TASK GOAL
Print the lines below from the line with "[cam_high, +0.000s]" to the line with "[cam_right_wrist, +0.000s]" exactly, keeping both ends, and print no pictures.

Stored data entries
■ ■ ■ ■ ■ ■ ■

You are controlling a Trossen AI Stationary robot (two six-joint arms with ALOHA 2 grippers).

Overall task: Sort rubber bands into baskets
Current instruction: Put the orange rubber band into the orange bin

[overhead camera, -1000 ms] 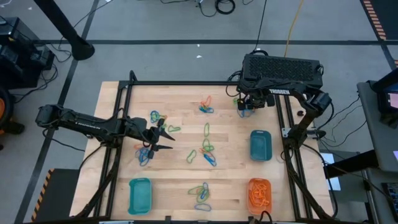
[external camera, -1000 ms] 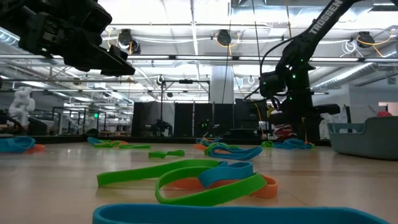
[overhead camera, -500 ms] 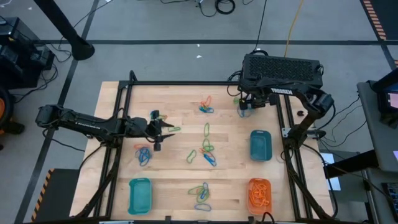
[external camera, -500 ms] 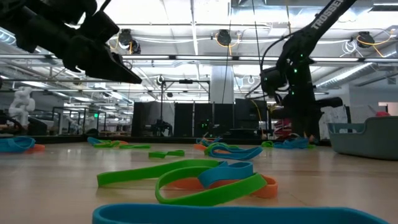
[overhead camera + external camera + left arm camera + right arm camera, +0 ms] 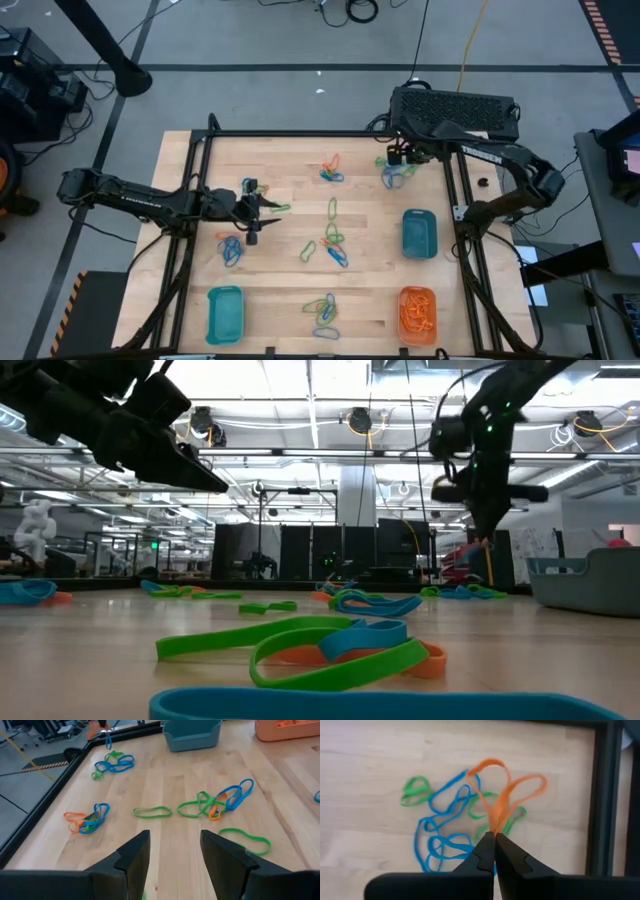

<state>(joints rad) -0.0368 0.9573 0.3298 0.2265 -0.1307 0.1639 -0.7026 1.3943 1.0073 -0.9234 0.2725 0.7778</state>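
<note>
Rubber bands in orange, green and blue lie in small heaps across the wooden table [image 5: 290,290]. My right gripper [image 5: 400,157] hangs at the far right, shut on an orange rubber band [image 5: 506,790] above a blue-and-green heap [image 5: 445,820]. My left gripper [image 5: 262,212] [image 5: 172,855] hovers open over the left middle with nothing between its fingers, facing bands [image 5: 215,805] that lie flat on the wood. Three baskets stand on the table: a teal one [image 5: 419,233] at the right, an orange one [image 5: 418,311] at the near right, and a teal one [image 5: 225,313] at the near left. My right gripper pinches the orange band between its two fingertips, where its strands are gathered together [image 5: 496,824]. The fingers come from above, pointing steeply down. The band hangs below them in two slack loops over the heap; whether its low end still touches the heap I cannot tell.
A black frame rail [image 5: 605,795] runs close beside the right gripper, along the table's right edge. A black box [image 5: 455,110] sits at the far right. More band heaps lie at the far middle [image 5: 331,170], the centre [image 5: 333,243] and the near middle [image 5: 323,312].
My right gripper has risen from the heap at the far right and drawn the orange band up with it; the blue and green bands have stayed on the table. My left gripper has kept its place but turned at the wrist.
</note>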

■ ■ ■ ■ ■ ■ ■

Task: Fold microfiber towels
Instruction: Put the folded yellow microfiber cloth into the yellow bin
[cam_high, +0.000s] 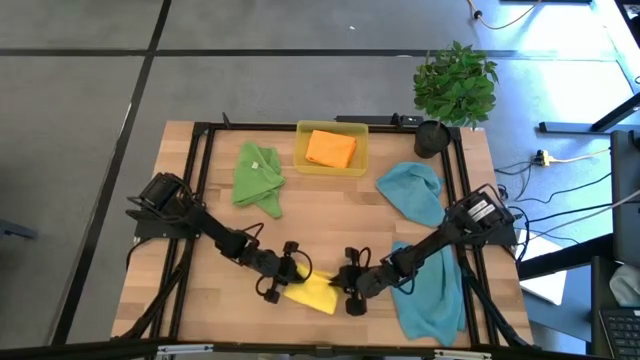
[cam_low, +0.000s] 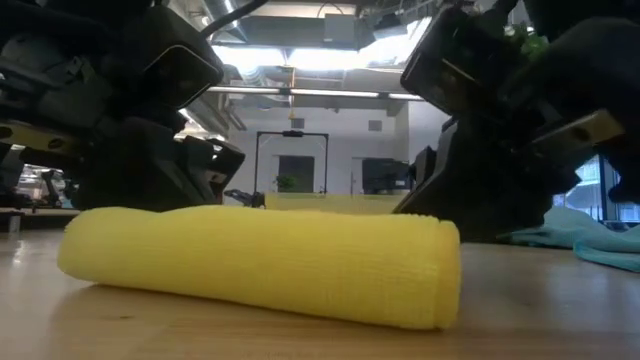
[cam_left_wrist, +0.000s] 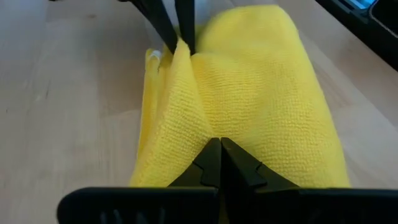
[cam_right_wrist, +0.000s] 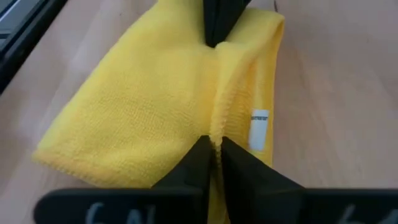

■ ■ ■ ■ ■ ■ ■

ANSWER TO THIS TASK
[cam_high, +0.000s] 
[cam_low, +0.000s] 
[cam_left_wrist, +0.000s] 
[cam_right_wrist, +0.000s] 

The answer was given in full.